‘Nee, niet zozeer de wereld, maar een ziel,’ wierp Tanis verbitterd tegen. Toen hoorde hij achter zich de deur krakend opengaan.
Dalamars ogen vernauwden zich en hij richtte zijn blik op de deur. Zijn handen gleden naar een stuk perkament waar een verdedigingsspreuk op stond vermeld.
‘Dit is onmogelijk... er kan niemand binnenkomen hier,’ fluisterde hij Tanis toe. ‘De wachters...’
‘Houden hem niet tegen.’ Tanis maakte Dalamars verbaasde opmerking af en zijn blik weerspiegelde heel even dezelfde angst die Kitiara’s dode gezicht uitstraalde.
Dalamar glimlachte bitter, en ontspande zich zelfs weer. Hij hoefde ook helemaal niet te kijken om te zien wie het vertrek betrad. De kilte van de dood stroomde binnen als een smerige mist.
‘Kom toch binnen, Heer Soth,’ zei Dalamar. ‘Ik verwachtte u al.’
Caramon werd compleet verblind door het fonkelende licht dat zelfs nog door zijn gesloten oogleden sijpelde. Toen omhulde de duisternis hem en raakte hij kortstondig in paniek omdat hij heel even volstrekt niets meer zag. Die keer dat hij tijdelijk blind was, in de Toren van de Hoge Magie, stond hem nog helder voor de geest.
Maar gaandeweg wenden zijn ogen aan het spookachtige licht dat zijn omgeving uitstraalde. Het brandde met een vreemde, roze gloed, alsof de zon net onder is gegaan, zoals Tasselhof hem ooit vertelde. En het land was exact zo als de kender had beschreven – uitgestrekt, leeg, onder een even uitgestrekte en lege hemel. Hemel en aarde waren nauwelijks van elkaar te onderscheiden, waar je ook keek.

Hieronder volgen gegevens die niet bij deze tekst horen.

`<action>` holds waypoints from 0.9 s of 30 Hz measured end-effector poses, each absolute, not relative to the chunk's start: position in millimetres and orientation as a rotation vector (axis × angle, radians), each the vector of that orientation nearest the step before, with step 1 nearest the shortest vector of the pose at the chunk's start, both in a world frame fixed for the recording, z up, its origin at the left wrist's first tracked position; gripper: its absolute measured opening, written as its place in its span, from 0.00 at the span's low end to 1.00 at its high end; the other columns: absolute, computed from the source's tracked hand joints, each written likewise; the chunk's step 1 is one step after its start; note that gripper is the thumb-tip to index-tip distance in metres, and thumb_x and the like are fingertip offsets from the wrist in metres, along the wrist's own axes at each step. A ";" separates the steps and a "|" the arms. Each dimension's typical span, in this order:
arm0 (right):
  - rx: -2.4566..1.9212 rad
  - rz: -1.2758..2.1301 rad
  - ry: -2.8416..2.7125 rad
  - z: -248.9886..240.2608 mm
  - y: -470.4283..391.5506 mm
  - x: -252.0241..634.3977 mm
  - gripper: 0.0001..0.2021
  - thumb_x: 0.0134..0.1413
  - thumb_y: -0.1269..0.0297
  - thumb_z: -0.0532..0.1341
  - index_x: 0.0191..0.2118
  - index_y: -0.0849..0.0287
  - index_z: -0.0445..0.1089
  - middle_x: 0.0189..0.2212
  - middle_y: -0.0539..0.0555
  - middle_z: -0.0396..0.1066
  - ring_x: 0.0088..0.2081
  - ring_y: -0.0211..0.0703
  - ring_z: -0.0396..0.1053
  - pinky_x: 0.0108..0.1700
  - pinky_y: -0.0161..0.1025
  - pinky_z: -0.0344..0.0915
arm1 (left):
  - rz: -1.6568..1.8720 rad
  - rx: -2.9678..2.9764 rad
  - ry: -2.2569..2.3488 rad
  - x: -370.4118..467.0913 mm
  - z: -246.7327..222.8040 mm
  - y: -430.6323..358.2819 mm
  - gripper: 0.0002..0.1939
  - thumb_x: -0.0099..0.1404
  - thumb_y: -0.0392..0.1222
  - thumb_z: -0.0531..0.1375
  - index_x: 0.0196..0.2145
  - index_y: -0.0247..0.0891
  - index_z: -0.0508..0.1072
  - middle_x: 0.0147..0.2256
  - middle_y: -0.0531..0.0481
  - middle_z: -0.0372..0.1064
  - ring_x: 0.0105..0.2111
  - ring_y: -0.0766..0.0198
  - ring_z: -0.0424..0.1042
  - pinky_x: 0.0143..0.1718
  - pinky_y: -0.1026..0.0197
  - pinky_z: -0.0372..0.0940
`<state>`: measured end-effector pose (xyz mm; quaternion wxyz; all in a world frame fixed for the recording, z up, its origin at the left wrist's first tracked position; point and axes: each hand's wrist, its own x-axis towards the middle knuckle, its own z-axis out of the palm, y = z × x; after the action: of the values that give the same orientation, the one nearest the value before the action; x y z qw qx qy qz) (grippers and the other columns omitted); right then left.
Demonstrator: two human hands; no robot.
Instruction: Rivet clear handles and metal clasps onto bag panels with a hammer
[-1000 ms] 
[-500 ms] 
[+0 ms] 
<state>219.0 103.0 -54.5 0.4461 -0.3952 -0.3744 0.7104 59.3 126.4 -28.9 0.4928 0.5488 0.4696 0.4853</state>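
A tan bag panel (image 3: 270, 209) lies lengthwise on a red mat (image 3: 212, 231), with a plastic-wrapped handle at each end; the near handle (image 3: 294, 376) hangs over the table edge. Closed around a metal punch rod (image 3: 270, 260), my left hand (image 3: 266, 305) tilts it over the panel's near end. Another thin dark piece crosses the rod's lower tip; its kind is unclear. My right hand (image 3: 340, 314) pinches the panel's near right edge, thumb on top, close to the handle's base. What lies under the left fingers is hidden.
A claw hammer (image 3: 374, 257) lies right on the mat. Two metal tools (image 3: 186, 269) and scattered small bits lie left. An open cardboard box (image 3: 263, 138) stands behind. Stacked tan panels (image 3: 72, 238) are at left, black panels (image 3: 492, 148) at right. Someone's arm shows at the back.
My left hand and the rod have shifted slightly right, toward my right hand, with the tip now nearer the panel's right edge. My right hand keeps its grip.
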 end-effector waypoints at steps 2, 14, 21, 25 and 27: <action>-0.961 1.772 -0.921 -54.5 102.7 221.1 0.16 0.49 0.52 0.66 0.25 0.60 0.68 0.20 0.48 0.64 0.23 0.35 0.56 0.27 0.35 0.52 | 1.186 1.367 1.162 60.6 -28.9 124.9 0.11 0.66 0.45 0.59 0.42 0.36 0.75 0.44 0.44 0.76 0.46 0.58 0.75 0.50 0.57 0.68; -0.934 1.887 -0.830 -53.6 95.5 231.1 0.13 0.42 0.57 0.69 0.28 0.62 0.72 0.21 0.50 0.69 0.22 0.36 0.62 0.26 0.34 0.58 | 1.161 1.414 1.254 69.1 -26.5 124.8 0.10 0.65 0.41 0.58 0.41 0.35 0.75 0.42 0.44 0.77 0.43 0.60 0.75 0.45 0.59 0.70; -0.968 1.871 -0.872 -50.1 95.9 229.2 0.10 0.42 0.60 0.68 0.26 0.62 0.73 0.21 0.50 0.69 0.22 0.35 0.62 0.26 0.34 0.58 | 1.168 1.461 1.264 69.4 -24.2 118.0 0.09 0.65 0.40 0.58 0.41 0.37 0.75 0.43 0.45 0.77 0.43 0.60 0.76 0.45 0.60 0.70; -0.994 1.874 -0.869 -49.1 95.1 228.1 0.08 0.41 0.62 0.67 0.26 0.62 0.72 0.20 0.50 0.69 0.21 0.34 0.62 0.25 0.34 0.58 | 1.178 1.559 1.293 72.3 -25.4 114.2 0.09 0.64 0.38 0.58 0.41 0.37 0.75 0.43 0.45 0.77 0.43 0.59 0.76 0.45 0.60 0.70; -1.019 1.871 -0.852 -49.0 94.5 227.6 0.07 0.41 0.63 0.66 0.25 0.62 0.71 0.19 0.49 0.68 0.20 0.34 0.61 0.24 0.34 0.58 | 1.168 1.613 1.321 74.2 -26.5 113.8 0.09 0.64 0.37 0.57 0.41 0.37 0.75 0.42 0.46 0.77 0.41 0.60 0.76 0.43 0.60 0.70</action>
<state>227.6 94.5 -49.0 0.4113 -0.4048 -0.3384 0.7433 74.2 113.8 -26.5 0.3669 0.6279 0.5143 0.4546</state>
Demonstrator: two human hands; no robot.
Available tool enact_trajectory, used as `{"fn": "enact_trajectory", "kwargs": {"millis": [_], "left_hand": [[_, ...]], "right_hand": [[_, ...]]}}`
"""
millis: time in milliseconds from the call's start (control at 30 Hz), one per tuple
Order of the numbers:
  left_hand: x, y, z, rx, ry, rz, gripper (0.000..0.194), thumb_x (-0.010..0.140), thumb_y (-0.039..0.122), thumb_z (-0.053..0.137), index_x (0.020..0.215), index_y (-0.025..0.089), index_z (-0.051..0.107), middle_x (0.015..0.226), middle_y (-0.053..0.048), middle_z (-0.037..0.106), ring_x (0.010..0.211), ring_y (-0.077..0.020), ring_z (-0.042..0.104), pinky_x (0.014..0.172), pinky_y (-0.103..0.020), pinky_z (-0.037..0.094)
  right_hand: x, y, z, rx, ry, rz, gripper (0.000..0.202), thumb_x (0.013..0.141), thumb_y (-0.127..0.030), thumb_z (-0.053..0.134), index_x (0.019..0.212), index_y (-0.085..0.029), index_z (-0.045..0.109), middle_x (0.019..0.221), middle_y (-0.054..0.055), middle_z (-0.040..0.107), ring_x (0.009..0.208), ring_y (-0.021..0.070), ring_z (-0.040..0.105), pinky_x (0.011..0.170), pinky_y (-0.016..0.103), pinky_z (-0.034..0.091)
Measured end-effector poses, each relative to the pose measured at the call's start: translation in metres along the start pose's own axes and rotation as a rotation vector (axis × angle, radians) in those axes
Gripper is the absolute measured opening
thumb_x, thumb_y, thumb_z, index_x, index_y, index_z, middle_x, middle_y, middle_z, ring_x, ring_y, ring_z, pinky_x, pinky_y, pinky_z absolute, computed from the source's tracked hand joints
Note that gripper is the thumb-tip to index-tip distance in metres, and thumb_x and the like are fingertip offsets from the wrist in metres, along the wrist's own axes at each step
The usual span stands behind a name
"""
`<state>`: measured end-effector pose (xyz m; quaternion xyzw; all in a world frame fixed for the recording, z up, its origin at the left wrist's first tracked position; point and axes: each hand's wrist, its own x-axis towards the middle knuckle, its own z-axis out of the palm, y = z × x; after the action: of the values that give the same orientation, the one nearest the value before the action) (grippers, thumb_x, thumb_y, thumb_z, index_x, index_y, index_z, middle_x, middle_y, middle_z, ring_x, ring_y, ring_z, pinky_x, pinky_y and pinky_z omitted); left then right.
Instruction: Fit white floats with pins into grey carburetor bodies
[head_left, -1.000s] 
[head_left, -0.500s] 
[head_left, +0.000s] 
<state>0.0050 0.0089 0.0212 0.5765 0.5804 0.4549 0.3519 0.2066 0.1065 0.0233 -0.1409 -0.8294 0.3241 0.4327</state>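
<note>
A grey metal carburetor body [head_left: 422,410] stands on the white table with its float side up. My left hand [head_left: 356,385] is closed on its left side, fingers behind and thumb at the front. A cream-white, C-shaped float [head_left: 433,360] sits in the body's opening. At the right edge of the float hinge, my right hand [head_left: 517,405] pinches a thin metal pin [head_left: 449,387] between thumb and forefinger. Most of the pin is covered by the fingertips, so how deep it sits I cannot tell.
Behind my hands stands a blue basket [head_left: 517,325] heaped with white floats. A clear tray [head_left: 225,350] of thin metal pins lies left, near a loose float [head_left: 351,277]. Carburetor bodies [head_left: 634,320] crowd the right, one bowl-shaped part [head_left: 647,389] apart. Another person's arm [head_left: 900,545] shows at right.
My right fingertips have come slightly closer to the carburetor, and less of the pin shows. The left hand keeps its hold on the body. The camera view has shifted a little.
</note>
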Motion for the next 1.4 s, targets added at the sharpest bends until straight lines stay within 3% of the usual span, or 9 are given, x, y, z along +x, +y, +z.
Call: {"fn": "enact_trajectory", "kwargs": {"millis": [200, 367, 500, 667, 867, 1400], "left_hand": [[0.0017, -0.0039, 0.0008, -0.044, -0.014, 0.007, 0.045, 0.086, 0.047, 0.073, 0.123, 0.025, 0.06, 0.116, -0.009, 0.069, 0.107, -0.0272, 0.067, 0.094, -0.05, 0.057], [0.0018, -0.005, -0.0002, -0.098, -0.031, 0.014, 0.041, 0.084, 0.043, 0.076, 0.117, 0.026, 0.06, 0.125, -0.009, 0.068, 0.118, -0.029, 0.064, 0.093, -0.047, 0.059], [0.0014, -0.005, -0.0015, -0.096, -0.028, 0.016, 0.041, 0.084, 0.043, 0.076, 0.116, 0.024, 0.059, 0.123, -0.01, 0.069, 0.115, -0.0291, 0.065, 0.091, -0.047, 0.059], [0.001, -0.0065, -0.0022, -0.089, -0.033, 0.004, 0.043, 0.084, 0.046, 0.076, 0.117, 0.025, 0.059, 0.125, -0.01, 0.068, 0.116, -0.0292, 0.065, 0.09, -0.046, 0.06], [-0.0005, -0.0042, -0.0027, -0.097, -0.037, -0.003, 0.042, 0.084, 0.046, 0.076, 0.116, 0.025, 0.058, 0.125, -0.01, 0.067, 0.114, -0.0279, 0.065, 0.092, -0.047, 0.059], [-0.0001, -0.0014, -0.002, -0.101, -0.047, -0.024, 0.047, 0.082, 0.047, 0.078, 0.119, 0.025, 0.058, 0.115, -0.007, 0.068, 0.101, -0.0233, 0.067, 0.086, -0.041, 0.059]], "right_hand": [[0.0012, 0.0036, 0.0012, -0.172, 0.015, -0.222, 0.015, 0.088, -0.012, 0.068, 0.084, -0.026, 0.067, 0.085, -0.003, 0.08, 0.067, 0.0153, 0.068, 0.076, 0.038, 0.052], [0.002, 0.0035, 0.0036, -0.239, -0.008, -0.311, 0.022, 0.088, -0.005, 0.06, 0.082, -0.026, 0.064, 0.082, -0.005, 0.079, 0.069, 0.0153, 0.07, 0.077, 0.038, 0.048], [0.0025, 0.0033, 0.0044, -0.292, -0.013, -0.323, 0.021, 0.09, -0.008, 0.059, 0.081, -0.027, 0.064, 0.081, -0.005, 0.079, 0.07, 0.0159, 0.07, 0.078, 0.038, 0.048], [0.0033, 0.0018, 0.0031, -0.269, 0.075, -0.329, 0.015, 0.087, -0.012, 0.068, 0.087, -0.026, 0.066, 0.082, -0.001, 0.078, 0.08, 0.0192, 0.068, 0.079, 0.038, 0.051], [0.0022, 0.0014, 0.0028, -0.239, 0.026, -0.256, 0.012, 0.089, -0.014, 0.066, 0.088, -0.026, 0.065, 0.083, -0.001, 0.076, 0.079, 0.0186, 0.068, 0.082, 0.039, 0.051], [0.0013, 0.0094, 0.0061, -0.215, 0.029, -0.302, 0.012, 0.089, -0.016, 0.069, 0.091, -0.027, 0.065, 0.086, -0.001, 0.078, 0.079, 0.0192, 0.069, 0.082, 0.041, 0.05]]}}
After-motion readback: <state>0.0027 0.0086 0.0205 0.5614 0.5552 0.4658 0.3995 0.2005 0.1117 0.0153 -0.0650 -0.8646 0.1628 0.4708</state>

Behalve in één richting... zich omdraaiend zag hij de Poort nu achter zich. De enige kleurenbron in dit godvergeten niemandsland. Omlijst door de ovale deur van de vijf drakenkoppen, leek hij klein en verafgelegen, hoewel hij logischerwijs wist dat hij er vlak bij stond. Het leek net een foto die aan de muur hing. En hoewel hij Tanis en Dalamar nog kon zien, bewogen ze zich niet. Ze leken eerder geschilderde figuurtjes, verstild in hun beweging, voor eeuwig vastgelegd en voor altijd gedwongen om in het niets te staren.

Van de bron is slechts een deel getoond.